Crédit photo : Pierre-Joseph Redouté - 1826

Crédit photo : Pierre-Joseph Redouté - 1826

Qu’a voulu nous communiquer Nathaniel Hawthorne en écrivant ce dramatique roman à la fois poétique, philosophique et allégorique ?

 

A titre de réponse, l’ultime chapitre de conclusion expose les diverses réactions de ceux qui assistèrent, médusés, à l’aveu de culpabilité du Révérend Dimmesdale sur l’échafaud – par trois fois, l’estrade où fut jugée Hester ressurgit dans le roman : au début, au cœur du récit puis à sa fin. Nous voyons à quel point le témoignage humain, ou la simple perception de la réalité, ou encore l’interprétation des paroles est fragile et volatile. A-t-on réellement vu la lettre écarlate imprimée sur la poitrine du pasteur ? Ce saint homme a-t-il vraiment péché ? D’ailleurs, nous notons que Dimmesdale a formulé son aveu à la troisième personne (He) non à la première (I), comme s'il voulait se distancer de sa faute.

 

Au-delà de toute notion de culpabilité et de repentir, au-delà de l’hypocrisie d’une société monolitique aux prises avec ses propres contraditions,  au-delà du manque de courage du ministre des cultes, pourquoi ce roman ne connait-il pas de fin heureuse ? Arthur Dimmesdale nous livre lui-même, avant de rendre l’âme, sa réponse, conforme à la vérité de ses convictions religieuses. N’est-ce pas la réponse la plus exacte à nos vains questionnements ?

 

“The law we broke!—the sin here so awfully revealed!—let these alone be in thy thoughts! I fear! I fear! It may be, that, when we forgot our God,—when we violated our reverence each for the other’s soul,—it was thenceforth vain to hope that we could meet hereafter, in an everlasting and pure reunion. God knows; and He is merciful! He hath proved his mercy, most of all, in my afflictions. By giving me this burning torture to bear upon my breast! By sending yonder dark and terrible old man, to keep the torture always at red-heat! By bringing me hither, to die this death of triumphant ignominy before the people! Had either of these agonies been wanting, I had been lost forever! Praised be his name! His will be done! Farewell!”

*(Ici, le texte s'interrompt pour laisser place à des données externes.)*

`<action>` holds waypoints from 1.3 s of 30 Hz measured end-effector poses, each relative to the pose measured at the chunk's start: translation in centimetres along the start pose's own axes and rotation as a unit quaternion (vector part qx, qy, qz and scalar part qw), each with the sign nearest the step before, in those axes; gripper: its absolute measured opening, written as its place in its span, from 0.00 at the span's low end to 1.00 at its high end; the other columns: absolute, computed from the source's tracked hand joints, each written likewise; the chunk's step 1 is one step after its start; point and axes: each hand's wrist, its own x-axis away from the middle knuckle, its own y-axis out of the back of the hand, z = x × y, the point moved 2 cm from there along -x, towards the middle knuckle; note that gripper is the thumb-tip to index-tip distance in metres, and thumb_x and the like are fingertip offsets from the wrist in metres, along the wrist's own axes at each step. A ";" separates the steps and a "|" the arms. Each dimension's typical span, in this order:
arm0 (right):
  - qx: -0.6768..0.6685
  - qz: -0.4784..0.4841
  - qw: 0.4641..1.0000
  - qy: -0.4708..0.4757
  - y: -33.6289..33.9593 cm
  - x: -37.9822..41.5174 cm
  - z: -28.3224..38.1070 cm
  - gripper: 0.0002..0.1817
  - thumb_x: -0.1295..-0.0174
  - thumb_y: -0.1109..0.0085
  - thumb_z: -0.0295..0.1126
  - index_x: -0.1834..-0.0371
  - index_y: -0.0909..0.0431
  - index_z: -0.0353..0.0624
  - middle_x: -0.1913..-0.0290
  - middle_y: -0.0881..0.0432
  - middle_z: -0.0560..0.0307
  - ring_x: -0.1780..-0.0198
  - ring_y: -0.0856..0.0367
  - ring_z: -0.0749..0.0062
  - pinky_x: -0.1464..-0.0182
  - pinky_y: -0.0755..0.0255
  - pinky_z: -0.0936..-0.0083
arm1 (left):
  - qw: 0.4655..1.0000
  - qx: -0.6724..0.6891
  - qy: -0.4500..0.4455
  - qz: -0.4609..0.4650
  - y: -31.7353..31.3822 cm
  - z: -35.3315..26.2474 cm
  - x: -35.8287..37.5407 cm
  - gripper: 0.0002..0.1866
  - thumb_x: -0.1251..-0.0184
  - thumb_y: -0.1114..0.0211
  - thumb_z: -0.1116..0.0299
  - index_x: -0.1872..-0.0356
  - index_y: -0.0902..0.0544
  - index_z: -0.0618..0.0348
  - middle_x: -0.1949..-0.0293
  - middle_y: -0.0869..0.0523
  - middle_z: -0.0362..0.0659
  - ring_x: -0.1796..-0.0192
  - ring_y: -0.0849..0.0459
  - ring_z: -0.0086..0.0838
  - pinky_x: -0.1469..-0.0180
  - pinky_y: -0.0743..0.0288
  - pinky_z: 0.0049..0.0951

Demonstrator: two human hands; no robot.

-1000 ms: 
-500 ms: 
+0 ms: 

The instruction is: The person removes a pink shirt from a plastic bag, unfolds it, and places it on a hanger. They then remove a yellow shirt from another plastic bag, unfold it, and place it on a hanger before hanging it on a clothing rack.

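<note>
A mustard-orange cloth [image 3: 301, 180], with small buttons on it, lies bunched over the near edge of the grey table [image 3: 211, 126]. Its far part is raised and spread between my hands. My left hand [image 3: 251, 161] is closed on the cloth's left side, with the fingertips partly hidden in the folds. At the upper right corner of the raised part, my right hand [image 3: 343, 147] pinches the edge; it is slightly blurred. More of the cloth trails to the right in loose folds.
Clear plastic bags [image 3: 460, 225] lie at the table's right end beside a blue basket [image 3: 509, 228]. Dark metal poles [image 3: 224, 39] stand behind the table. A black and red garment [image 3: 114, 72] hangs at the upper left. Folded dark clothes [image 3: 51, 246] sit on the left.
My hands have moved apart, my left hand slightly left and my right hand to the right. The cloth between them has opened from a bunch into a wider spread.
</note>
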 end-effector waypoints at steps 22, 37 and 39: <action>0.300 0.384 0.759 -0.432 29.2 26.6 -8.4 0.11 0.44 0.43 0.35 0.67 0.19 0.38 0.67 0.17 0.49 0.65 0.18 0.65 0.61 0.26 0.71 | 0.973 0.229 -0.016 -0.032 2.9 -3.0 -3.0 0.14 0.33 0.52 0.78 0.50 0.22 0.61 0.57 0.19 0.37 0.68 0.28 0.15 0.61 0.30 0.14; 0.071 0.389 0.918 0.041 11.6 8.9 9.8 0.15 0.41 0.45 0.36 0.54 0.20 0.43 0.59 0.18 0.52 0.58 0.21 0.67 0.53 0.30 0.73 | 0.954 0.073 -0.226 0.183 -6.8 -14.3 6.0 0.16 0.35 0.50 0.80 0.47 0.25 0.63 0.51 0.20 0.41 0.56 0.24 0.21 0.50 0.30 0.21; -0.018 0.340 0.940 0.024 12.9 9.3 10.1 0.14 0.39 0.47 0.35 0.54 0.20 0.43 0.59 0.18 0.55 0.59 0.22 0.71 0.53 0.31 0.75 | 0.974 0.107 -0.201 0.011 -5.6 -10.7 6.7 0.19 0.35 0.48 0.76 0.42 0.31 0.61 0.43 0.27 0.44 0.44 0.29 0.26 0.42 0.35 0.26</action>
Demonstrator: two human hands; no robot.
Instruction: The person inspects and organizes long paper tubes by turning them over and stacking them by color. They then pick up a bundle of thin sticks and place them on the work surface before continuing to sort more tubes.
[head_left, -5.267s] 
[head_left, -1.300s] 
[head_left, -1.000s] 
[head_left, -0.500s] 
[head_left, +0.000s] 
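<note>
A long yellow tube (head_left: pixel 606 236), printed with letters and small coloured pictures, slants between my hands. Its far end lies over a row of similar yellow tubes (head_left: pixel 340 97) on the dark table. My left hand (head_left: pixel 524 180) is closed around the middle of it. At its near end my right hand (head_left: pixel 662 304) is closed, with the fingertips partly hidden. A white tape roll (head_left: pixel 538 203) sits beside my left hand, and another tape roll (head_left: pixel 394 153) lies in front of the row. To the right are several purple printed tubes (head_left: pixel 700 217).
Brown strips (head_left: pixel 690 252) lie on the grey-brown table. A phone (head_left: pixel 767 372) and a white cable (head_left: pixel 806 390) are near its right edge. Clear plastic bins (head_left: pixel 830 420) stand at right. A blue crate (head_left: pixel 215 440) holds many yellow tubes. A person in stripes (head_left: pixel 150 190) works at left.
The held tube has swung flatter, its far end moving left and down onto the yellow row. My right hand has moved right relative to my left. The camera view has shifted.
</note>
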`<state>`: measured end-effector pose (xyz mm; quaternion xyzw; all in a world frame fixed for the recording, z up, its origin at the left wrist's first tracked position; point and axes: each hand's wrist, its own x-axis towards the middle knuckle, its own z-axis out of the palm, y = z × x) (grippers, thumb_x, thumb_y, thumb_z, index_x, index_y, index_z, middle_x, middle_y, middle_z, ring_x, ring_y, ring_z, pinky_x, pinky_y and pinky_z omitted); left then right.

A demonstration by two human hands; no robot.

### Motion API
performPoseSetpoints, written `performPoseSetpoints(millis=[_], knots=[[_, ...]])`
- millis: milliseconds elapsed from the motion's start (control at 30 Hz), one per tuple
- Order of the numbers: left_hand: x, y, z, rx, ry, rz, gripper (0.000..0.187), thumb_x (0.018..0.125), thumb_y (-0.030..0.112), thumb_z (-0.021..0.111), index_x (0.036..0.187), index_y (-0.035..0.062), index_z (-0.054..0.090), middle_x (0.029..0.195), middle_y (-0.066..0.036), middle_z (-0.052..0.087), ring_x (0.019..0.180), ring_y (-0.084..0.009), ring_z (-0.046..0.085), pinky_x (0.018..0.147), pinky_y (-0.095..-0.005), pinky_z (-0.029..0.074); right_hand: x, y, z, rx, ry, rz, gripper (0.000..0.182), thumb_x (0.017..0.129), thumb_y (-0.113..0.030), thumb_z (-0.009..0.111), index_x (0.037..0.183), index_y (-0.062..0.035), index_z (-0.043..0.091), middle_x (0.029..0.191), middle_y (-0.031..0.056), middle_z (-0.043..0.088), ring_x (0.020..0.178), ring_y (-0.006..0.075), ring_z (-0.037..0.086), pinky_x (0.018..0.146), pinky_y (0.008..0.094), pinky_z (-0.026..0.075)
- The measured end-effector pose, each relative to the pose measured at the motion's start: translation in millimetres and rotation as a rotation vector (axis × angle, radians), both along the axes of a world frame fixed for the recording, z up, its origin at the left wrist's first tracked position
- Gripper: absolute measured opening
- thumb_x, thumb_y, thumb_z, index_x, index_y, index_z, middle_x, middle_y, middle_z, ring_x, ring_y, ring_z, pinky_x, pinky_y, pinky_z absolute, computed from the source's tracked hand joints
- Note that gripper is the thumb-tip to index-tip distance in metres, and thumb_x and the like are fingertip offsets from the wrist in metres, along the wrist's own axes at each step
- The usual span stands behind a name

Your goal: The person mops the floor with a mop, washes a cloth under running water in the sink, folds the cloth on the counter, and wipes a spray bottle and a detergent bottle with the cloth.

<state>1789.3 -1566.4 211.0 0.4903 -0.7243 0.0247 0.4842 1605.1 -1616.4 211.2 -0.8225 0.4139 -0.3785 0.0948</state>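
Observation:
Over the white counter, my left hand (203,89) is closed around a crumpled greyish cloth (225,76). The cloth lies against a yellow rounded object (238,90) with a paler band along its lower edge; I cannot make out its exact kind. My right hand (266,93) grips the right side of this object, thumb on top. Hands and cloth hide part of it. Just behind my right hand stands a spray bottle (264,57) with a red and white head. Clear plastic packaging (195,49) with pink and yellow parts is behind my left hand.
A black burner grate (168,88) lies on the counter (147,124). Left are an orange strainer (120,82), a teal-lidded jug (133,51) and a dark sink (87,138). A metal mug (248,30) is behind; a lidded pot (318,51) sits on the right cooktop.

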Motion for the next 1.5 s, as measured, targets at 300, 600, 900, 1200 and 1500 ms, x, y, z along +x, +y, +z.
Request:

That final word came forth with the minister’s expiring breath. The multitude, silent till then, broke out in a strange, deep voice of awe and wonder, which could not as yet find utterance, save in this murmur that rolled so heavily after the departed spirit.

Chapitre 23

 

Enfin, l’intérêt de ce roman réside en sa symbolique servie par une écriture ciselée, dans un style unique, précis, distingué et emphatique. Hawthorne s’est attaché à écrire des dialogues en un anglais venu de la nuit des temps mais si somptueux – on croirait lire la King James Bible dans sa version la plus ancienne. Son récit, soigné, épouse les chatoyants méandres d’un conte en de lyriques descriptions qui frôlent le merveilleux, le fantastique. Le texte est poésie, tableau, symphonie aux thèmes lancinants. Là réside, indubitablement, le charme de l’histoire.